Mais c’est bien ce que nous avons vécu durant plusieurs années : le taux d’intérêt des obligations françaises à 10 ans (l’échéance de référence) s’est installé en territoire négatif de mi-2019 à mi-2021 (exception faite du printemps 2020), et pour les obligations à deux ans, cette situation a même perduré de 2014 à début 2022. Le même phénomène s’est vu pour plusieurs autres pays de la zone euro, notamment l’Allemagne. L’État empruntait alors sans rien débourser en intérêts, et même en étant un peu payé pour cela !
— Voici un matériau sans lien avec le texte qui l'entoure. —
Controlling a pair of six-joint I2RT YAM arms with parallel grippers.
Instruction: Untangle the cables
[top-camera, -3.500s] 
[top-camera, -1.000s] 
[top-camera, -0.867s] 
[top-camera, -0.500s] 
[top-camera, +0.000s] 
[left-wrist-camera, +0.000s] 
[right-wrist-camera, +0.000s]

La cause de ce phénomène était la politique de la Banque centrale européenne (BCE) – suivant en cela son homologue américaine, la Fed – qui avait ramené son taux directeur à zéro ou presque suite à la crise des subprimes de façon à faciliter le refinancement du système bancaire, alors en difficulté, et à soutenir l’activité économique. La crise de la dette publique grecque qui a suivi, a incité la BCE à prolonger ses taux bas. Dans le même temps, les banques centrales achetaient des obligations d’État afin de faire baisser les taux d’intérêt sur toutes les échéances (2 ans, 5 ans, 10 ans…). Comment ? Tout simplement en créant de l’argent. Le bilan de la BCE est ainsi passé d’environ 1.000 milliards d’euros juste avant la crise de 2007-2008 à plus de 8.000 aujourd’hui. C’est ce qu’on appelle le « quantitative easing » (assouplissement quantitatif).
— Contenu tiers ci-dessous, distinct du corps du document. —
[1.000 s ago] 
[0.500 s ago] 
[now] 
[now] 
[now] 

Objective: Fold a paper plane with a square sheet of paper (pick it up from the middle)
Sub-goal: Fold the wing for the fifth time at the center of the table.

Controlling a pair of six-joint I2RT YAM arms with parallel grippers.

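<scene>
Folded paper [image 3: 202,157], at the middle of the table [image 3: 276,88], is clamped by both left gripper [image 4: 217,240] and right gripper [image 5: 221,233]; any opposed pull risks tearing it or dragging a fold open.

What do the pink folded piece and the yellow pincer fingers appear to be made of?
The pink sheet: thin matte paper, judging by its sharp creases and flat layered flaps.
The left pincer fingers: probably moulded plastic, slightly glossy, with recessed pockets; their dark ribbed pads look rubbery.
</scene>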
Cela a bien marché, il y a eu plus de monnaie, plus/trop de liquidités dans l’économie, et l’inflation est apparue. Les banques centrales relèvent désormais leurs taux directeurs et stoppent leurs rachats de dette afin d’enrayer cette inflation. Nous voici revenus en taux d’intérêt positifs. Cependant la situation n’est pas encore tout à fait normale car le taux d’intérêt réel (taux d’intérêt – taux d’inflation), celui qui compte vraiment, demeure négatif. Ce que rapportent les intérêts reste inférieur à la hausse des prix.
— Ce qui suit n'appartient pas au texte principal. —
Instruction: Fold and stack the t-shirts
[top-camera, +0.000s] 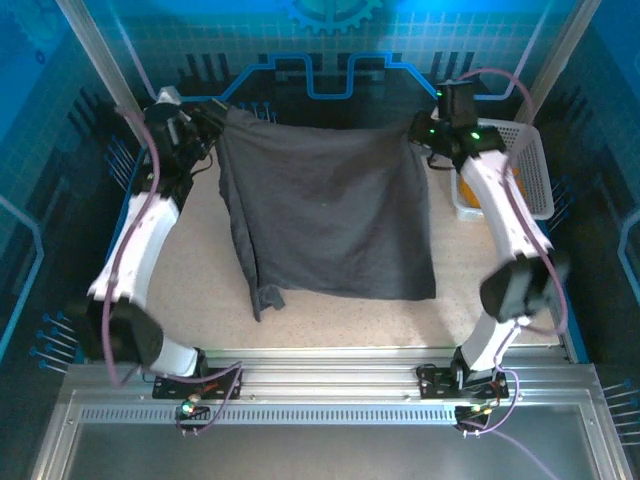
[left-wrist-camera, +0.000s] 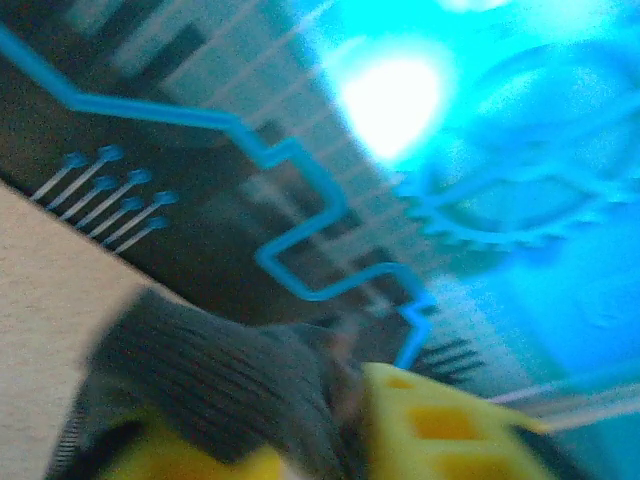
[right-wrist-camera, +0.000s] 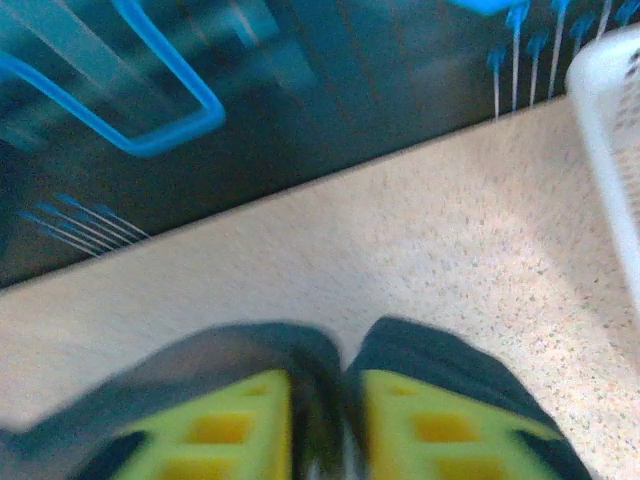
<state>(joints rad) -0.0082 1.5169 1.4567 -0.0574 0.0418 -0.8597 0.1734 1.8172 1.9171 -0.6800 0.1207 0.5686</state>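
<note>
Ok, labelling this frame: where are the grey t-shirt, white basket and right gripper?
grey t-shirt (top-camera: 330, 215), top view, cloth's middle.
white basket (top-camera: 537, 168), top view, right wall.
right gripper (right-wrist-camera: 327, 390), right wrist view, between fingertips.

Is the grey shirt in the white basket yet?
No, the grey shirt lies spread out on the table, and the white basket stands apart to its right.
</note>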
Quels effets ce retournement va-t-il avoir ? L’argent « gratuit » a favorisé l’augmentation du prix des actifs tangibles qui, eux, sont en quantité limitée et constituent de ce fait des refuges face à l’expansion monétaire (immobilier, actions, œuvres d’art, voitures de collection, matières premières, or…). Désormais certaines bulles risquent de se dégonfler et seuls les biens de qualité résisteront, il va falloir devenir sélectif. Désormais l’analyse économique précise, méticuleuse va revenir sur le devant de la scène, c’est aussi une bonne nouvelle.